## WORK INSTRUCTIONS
Word for word, repeat the data; no picture should appear in the result.

## PROVIDED DATA
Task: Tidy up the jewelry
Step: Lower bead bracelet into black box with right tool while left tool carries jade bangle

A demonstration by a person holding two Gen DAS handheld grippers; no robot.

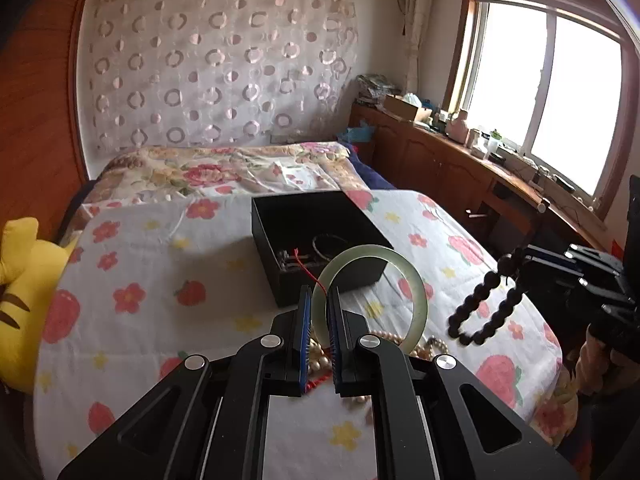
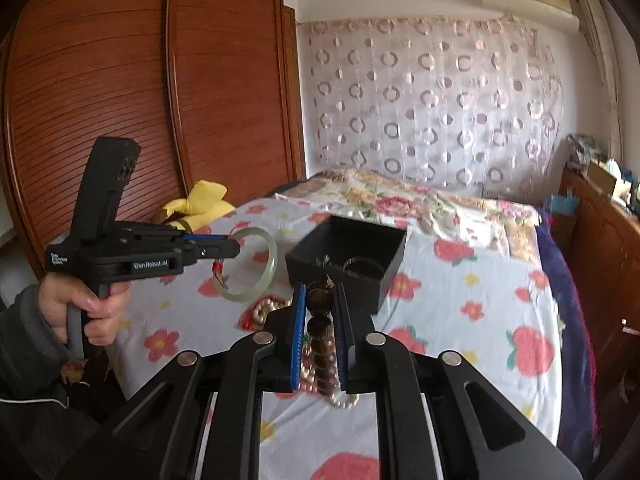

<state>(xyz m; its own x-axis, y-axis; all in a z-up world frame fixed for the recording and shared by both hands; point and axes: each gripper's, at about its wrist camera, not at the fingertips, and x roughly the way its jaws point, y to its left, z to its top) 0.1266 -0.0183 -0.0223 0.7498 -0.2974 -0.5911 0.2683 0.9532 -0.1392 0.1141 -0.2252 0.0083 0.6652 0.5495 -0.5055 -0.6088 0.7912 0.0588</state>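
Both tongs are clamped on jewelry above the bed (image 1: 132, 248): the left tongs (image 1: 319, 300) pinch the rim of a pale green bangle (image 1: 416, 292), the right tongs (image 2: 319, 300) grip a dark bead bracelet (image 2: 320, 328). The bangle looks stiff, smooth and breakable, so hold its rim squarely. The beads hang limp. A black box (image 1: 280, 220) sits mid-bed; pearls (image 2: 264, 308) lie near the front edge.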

## RESULT
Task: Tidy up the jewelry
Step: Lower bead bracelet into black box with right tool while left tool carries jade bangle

A demonstration by a person holding two Gen DAS handheld grippers; no robot.


<state>(xyz m; its own x-axis, y-axis; all in a z-up world frame fixed for the recording and shared by both hands; point and axes: each gripper's, at about its wrist camera, not at the fingertips, and x roughly the way its jaws point, y to its left, z to its top) 0.1266 -0.0183 -0.0223 0.7498 -0.2974 -0.5911 0.2683 0.9532 -0.1392 0.1141 -0.2252 0.0083 0.6652 0.5495 -0.5055 -0.6088 0.7912 0.0588</state>
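Both tongs are clamped on jewelry above the bed (image 1: 132, 248): the left tongs (image 1: 319, 300) pinch the rim of a pale green bangle (image 1: 416, 292), the right tongs (image 2: 319, 300) grip a dark bead bracelet (image 2: 320, 328). The bangle looks stiff, smooth and breakable, so hold its rim squarely. The beads hang limp. A black box (image 1: 280, 220) sits mid-bed; pearls (image 2: 264, 308) lie near the front edge.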

The exercise requires no further answer.